▸ **COLLECTED DATA**:
____

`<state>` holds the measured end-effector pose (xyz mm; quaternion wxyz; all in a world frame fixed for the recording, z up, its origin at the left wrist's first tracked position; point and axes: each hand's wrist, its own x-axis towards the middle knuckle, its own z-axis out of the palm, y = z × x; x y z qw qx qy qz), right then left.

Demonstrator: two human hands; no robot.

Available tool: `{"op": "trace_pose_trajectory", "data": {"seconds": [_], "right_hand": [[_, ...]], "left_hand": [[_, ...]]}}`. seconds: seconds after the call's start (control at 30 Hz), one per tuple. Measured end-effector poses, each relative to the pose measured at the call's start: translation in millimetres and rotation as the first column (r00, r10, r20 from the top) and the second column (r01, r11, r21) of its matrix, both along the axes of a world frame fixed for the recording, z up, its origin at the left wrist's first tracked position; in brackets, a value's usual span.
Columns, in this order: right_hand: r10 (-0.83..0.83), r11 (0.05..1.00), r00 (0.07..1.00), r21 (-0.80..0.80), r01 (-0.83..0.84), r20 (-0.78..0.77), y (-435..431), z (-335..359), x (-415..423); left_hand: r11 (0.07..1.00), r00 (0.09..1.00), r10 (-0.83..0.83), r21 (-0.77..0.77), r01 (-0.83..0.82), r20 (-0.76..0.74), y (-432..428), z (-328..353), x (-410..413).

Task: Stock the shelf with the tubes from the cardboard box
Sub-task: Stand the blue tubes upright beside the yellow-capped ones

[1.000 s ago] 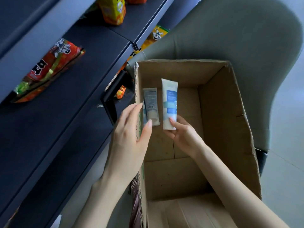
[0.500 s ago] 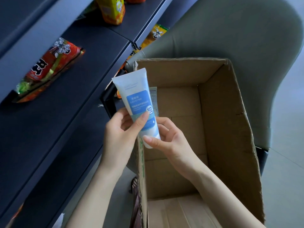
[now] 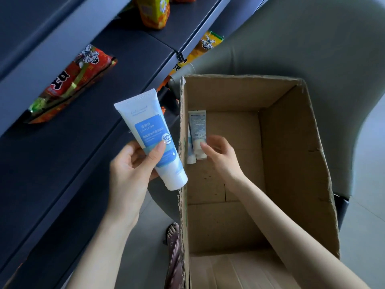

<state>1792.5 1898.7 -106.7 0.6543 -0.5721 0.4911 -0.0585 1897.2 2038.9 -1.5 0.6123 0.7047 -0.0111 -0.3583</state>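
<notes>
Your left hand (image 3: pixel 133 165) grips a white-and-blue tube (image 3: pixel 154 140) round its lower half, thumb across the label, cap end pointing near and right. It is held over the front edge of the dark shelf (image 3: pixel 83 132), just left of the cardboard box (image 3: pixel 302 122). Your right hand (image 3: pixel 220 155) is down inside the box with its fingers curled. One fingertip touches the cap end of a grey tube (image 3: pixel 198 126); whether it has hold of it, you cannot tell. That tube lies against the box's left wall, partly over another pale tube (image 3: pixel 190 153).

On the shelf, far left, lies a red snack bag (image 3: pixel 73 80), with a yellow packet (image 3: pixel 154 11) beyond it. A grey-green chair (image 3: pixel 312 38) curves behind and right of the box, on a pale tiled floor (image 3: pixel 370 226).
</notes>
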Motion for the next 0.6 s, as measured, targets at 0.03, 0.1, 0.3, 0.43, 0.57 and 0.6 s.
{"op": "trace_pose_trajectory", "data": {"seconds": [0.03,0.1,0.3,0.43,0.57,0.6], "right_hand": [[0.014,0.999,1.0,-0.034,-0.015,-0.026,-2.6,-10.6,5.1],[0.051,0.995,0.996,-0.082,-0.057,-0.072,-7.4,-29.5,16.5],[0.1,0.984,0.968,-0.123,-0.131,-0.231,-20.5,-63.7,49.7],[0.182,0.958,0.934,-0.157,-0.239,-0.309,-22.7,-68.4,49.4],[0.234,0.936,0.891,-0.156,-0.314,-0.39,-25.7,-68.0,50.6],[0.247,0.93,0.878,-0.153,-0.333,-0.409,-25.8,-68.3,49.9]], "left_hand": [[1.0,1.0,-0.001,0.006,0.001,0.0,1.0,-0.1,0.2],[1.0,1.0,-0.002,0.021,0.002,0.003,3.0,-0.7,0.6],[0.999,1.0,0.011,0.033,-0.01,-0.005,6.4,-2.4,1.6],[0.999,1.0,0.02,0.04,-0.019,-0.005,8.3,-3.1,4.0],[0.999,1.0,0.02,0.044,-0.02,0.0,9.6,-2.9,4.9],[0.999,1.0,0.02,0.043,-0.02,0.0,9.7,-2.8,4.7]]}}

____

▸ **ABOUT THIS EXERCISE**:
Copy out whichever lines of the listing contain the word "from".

▸ **RESPONSE BOX**:
Available tool: `{"op": "trace_pose_trajectory", "data": {"seconds": [_], "right_hand": [[_, ...]], "left_hand": [[_, ...]]}}`. seconds: seconds after the call's start (control at 30 Hz), one per tuple. Measured end-effector poses, each relative to the pose measured at the call's start: translation in millimetres and rotation as the first column (r00, r10, r20 from the top) and the second column (r01, r11, r21) of its matrix, both along the axes of a world frame fixed for the recording, z up, its origin at the left wrist's first tracked position; in brackets, a value's usual span.
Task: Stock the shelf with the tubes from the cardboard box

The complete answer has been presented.